### Prompt:
When the string "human" appears in a line of the records, show the whole line.

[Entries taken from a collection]
_ _ _ _ _ _ _
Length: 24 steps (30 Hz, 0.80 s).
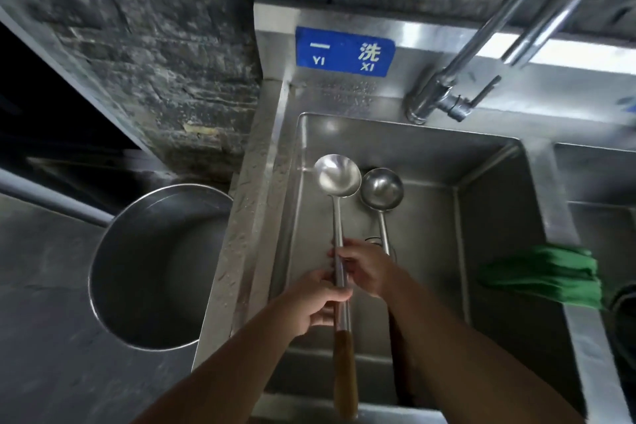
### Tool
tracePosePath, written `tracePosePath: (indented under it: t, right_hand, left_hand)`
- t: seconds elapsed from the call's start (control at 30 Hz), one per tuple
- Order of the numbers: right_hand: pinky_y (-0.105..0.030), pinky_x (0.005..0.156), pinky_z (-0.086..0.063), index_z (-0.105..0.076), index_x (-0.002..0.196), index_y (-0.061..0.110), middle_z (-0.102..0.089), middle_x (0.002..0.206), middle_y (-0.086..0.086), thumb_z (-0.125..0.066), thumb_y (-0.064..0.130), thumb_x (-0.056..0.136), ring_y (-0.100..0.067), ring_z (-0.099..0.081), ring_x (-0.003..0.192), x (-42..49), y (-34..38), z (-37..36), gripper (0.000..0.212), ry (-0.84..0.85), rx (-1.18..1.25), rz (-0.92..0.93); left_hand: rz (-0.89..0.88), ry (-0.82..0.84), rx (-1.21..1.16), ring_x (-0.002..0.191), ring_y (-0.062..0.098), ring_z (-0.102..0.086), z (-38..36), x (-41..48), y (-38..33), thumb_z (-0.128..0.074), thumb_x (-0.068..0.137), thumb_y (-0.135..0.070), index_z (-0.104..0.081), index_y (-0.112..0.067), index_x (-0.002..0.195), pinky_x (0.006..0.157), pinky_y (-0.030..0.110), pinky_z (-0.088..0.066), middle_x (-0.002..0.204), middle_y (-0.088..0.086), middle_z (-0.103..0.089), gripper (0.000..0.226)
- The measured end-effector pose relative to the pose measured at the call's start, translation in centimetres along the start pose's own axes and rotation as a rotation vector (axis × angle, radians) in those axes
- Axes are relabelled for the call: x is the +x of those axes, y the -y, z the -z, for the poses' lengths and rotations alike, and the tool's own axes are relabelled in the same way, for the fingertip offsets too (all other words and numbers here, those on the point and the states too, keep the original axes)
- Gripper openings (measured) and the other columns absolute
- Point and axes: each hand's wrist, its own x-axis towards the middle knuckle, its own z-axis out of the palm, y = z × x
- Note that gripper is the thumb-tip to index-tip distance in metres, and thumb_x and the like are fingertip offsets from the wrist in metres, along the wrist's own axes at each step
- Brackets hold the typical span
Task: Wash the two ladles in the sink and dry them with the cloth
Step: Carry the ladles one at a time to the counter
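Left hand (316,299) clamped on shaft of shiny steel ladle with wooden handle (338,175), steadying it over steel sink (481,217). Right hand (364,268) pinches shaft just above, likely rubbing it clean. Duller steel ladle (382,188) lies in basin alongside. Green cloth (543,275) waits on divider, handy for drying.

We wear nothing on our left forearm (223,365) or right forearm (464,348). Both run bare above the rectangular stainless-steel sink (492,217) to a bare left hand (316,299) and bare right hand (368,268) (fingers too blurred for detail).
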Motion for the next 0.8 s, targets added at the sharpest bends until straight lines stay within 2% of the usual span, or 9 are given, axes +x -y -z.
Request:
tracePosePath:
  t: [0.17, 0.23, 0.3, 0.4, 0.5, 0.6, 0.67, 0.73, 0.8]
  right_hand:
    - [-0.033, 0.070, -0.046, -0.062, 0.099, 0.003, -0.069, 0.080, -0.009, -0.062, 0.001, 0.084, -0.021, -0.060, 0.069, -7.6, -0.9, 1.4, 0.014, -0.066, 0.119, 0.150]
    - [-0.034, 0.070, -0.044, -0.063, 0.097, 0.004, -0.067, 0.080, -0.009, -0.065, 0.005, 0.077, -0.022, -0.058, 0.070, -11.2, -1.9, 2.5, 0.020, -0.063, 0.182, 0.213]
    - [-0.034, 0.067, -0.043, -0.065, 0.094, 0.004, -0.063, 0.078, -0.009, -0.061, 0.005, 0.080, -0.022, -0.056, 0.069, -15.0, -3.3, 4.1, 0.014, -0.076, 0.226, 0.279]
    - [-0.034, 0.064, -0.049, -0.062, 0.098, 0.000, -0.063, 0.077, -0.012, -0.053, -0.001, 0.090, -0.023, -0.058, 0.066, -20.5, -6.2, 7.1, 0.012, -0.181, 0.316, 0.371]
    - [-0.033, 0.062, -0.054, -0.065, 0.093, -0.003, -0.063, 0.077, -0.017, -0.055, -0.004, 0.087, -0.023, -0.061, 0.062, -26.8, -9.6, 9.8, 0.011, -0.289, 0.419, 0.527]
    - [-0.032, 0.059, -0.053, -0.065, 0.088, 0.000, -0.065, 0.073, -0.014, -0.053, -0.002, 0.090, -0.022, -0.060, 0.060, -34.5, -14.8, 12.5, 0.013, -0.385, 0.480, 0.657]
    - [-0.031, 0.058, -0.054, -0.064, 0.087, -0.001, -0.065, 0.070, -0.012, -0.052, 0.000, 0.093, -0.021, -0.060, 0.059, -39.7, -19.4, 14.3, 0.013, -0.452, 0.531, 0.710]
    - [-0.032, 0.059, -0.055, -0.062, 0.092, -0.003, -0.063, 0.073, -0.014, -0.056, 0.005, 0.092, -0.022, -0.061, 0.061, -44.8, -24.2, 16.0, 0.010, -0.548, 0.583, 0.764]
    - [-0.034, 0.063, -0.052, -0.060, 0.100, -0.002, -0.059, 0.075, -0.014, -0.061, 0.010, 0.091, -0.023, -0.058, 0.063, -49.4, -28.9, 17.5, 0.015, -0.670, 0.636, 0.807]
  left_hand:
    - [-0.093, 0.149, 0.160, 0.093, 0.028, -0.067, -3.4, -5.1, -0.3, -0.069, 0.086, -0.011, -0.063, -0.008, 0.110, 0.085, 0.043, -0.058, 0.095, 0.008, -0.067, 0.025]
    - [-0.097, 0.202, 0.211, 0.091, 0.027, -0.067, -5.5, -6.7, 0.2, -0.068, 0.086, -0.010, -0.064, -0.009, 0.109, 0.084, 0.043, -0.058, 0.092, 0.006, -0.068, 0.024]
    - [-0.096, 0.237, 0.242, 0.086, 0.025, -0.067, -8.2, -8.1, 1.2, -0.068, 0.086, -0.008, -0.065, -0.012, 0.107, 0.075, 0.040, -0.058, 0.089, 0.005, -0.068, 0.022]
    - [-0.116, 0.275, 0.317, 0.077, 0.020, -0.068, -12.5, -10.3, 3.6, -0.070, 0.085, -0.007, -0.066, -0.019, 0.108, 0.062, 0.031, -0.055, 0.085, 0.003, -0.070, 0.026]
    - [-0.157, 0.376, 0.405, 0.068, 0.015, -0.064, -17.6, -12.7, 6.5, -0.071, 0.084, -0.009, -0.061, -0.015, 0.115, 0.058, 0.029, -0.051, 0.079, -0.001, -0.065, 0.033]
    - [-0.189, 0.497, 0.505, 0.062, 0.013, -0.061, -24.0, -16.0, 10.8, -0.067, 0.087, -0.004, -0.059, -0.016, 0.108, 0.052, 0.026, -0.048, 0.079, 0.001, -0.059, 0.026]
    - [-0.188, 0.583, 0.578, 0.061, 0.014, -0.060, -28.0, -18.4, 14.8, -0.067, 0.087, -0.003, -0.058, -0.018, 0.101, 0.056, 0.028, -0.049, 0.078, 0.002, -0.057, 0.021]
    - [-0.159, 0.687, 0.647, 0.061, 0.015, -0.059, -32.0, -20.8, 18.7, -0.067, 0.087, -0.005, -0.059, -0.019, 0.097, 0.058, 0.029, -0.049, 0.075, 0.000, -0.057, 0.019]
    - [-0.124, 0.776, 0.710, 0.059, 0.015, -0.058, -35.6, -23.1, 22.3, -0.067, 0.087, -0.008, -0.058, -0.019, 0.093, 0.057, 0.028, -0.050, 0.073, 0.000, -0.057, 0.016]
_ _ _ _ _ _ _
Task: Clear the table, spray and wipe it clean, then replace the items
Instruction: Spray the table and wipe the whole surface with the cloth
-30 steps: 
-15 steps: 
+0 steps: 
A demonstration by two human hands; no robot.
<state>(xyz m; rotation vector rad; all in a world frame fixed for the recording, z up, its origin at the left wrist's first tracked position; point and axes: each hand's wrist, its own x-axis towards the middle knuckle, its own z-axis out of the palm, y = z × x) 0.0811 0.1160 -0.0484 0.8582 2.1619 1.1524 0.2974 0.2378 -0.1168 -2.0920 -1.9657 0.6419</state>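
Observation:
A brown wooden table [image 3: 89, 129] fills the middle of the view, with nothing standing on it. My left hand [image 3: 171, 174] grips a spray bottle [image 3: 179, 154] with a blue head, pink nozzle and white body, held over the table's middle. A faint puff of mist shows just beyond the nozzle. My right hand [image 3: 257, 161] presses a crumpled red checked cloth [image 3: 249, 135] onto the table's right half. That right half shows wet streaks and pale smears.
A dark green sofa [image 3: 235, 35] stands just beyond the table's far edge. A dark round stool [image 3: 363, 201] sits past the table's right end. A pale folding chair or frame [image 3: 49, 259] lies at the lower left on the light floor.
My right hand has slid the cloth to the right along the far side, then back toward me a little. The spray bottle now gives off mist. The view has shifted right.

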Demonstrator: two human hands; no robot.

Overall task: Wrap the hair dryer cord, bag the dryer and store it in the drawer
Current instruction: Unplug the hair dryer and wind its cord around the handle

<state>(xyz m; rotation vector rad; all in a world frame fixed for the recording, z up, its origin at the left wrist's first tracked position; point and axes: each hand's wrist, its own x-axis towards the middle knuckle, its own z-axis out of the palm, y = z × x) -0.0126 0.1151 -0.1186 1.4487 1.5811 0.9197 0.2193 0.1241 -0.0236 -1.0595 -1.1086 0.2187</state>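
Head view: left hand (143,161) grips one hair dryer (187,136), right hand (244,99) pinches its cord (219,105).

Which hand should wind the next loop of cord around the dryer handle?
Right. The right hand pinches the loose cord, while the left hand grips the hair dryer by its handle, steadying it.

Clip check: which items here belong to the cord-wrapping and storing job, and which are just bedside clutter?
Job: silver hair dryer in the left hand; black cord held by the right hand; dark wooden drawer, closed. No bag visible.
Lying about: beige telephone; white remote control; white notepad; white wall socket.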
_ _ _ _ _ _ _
### Expected answer:
A demonstration by two human hands; no robot.
Demonstrator: two human hands; no robot.

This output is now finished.